The Kanakanavu voice system has been treated in various previous studies, but there is a general lack of consensus regarding several of its fundamental properties. The language has been analyzed as exhibiting a two-way, three-way or even four-way/Philippine-type voice distinction; it also remains unclear how voice interacts with tense-aspect-mood marking on the one hand, and transitivity and grammatical relations on the other. By investigating the morphosyntactic, semantic and discourse-pragmatic properties of voice, this dissertation (i) establishes a framework for describing and representing Kanakanavu natural discourse data, (ii) analyzes the morphological and syntactic foundations of Kanakanavu voice and (iii) explores the functional-typological implications of Kanakanavu voice constructions both within and beyond the Austronesian language family.

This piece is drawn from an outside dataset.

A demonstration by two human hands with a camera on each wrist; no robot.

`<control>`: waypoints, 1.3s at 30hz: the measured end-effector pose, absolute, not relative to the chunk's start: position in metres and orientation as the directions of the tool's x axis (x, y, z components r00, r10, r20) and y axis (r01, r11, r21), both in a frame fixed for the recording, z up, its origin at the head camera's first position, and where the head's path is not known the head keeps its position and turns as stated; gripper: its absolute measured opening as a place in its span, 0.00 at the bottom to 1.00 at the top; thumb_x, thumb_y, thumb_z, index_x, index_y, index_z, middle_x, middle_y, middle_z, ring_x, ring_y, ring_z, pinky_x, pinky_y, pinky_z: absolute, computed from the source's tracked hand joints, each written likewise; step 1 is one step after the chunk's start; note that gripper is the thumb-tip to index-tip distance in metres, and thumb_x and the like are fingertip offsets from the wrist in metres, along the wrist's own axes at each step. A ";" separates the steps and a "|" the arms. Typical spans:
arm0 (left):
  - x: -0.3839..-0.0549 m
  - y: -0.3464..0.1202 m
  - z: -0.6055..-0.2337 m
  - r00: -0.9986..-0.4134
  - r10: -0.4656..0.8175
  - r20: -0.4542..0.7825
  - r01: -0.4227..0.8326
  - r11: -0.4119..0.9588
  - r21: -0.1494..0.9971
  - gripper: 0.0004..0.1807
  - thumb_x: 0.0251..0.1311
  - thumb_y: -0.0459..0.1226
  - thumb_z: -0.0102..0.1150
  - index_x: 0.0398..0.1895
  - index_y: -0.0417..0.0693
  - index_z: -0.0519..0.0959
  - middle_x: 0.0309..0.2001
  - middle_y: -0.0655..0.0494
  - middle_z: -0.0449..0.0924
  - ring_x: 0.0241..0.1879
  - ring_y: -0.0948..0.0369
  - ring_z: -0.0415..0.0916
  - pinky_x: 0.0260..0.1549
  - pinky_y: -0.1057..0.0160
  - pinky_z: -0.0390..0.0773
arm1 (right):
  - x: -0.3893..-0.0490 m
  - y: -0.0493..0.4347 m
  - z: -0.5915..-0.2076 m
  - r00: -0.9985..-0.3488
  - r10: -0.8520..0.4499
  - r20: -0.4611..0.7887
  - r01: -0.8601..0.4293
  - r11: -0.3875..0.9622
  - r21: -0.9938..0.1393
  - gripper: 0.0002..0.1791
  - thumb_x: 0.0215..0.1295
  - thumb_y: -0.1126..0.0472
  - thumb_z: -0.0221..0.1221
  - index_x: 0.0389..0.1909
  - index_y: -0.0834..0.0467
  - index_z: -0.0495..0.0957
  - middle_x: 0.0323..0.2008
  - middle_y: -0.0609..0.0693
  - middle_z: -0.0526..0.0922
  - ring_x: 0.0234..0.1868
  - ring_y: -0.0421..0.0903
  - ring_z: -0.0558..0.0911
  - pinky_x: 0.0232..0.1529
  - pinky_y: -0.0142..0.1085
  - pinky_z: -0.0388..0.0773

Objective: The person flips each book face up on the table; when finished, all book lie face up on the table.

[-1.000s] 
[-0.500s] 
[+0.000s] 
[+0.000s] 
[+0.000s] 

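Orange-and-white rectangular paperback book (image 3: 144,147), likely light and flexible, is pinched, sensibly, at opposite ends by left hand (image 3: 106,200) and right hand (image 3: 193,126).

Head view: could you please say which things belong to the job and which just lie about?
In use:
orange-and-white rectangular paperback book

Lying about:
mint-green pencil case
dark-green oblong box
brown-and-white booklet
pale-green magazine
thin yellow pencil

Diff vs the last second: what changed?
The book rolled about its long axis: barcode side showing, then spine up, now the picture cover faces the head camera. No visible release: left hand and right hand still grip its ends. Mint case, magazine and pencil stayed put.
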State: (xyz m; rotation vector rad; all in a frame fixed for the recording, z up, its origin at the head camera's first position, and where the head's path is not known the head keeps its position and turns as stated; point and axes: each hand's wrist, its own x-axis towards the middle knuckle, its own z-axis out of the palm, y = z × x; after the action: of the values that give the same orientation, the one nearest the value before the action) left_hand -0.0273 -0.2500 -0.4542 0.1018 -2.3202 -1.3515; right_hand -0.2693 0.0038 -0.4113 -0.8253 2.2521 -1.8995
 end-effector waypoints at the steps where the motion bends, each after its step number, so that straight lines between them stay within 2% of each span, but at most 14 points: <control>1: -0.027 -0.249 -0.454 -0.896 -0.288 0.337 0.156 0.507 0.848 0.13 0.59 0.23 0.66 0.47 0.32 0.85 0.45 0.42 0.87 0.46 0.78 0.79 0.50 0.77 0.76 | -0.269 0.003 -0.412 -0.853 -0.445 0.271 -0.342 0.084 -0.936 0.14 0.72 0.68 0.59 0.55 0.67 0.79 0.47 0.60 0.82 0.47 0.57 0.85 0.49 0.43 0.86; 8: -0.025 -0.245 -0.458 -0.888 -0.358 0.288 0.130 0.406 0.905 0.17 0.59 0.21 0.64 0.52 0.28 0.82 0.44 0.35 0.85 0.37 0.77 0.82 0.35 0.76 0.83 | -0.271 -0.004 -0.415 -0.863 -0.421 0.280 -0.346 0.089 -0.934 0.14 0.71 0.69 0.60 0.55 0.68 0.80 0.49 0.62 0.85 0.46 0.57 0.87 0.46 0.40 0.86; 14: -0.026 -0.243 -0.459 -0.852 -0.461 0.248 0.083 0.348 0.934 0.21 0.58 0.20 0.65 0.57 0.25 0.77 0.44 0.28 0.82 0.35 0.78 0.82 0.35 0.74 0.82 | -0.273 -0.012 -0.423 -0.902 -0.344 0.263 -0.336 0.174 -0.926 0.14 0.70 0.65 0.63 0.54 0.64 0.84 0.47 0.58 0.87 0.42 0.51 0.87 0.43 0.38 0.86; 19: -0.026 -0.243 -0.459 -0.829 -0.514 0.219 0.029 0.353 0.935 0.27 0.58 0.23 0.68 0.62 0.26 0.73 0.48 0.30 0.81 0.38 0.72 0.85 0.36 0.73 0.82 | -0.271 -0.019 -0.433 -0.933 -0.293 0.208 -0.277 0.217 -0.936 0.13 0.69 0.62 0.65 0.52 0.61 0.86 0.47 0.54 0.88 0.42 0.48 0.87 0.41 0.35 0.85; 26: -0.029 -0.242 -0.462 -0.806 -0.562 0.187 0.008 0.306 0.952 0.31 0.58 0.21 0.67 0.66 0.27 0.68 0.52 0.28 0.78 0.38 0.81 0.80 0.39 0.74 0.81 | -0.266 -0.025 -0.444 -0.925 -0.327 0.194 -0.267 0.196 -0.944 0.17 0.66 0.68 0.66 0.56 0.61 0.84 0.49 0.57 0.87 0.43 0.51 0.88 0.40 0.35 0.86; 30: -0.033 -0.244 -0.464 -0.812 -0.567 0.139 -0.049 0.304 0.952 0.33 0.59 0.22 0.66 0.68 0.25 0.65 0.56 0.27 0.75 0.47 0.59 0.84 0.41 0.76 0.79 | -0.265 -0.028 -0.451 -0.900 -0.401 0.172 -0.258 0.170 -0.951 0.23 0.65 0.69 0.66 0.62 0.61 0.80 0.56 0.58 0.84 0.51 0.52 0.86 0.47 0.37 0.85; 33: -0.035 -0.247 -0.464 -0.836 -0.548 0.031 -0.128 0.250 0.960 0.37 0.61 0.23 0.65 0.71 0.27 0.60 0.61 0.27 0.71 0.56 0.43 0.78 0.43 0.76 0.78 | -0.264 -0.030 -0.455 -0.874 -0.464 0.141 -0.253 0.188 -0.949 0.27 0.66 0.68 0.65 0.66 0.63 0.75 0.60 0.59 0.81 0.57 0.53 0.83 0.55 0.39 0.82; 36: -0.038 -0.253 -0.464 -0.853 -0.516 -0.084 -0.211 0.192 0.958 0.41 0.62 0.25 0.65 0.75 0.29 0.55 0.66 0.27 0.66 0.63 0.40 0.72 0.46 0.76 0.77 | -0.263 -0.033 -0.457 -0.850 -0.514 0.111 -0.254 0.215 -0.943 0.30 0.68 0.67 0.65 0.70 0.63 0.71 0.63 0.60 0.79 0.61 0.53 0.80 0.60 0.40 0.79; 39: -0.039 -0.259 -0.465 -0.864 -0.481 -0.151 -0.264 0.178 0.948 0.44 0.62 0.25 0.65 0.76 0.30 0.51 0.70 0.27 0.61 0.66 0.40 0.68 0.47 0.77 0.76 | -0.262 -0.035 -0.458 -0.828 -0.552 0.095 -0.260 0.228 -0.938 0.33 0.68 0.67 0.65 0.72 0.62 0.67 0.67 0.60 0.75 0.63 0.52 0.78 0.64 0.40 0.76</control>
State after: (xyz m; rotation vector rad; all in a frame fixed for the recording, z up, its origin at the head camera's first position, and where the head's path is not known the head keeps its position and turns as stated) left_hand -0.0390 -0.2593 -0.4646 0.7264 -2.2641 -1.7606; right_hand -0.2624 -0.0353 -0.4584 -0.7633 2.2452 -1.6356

It is argued that Kanakanavu exhibits a binary voice distinction in its verbal-clause morphosyntax.The structural opposition --- between what are labelled "agent voice" and "patient voice" --- is evidenced in two specific patterns of interaction between voice marking and tense-aspect-mood marking: while agent-voice verbs always involve separate exponents for voice and tense-aspect-mood, patient-voice verbs are consistently marked by voice markers that also serve a tense-aspect-marking or mood-marking function. The finding regarding the number of voice distinctions is in line with those found in some recent analyses of Kanakanavu voice, but it is motivated by typologically informed analyses of verbal tense-aspect-mood marking in the language based on detailed examinations of how different verb forms are used in spontaneous speech.

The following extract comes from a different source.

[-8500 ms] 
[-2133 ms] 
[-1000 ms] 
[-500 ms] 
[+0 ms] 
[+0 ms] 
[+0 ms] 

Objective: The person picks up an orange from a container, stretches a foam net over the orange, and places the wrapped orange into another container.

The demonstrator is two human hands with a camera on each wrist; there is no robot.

At the syntactic level, voice alternation in Kanakanavu is argued to be essentially a transitivity-alternation phenomenon, leading to the analysis of the agent-voice construction as the intransitive construction (involving only one core argument), and the patient-voice construction as the transitive construction (involving two core arguments). The analysis is based on the observation from natural discourse that the patient-voice construction is always used for expressing transitive situations, while the agent-voice construction is the default construction for forming (i) basic intransitive clauses and (ii) clauses involving syntactically demoted and discourse-functionally backgrounded patients. The finding suggests that the Kanakanavu verbal clause exhibits ergativity, which is in line with many analyses of Formosan and Philippine languages where voice interacts closely with transitivity. It is, however, further shown that Kanakanavu exhibits differential (pronominal) agent marking in its patient-voice construction. This is a typologically and areally unusual phenomenon within the larger Western Austronesian context, which has been generally overlooked in previous studies on the language despite having been identified early on by Tsuchida (1976).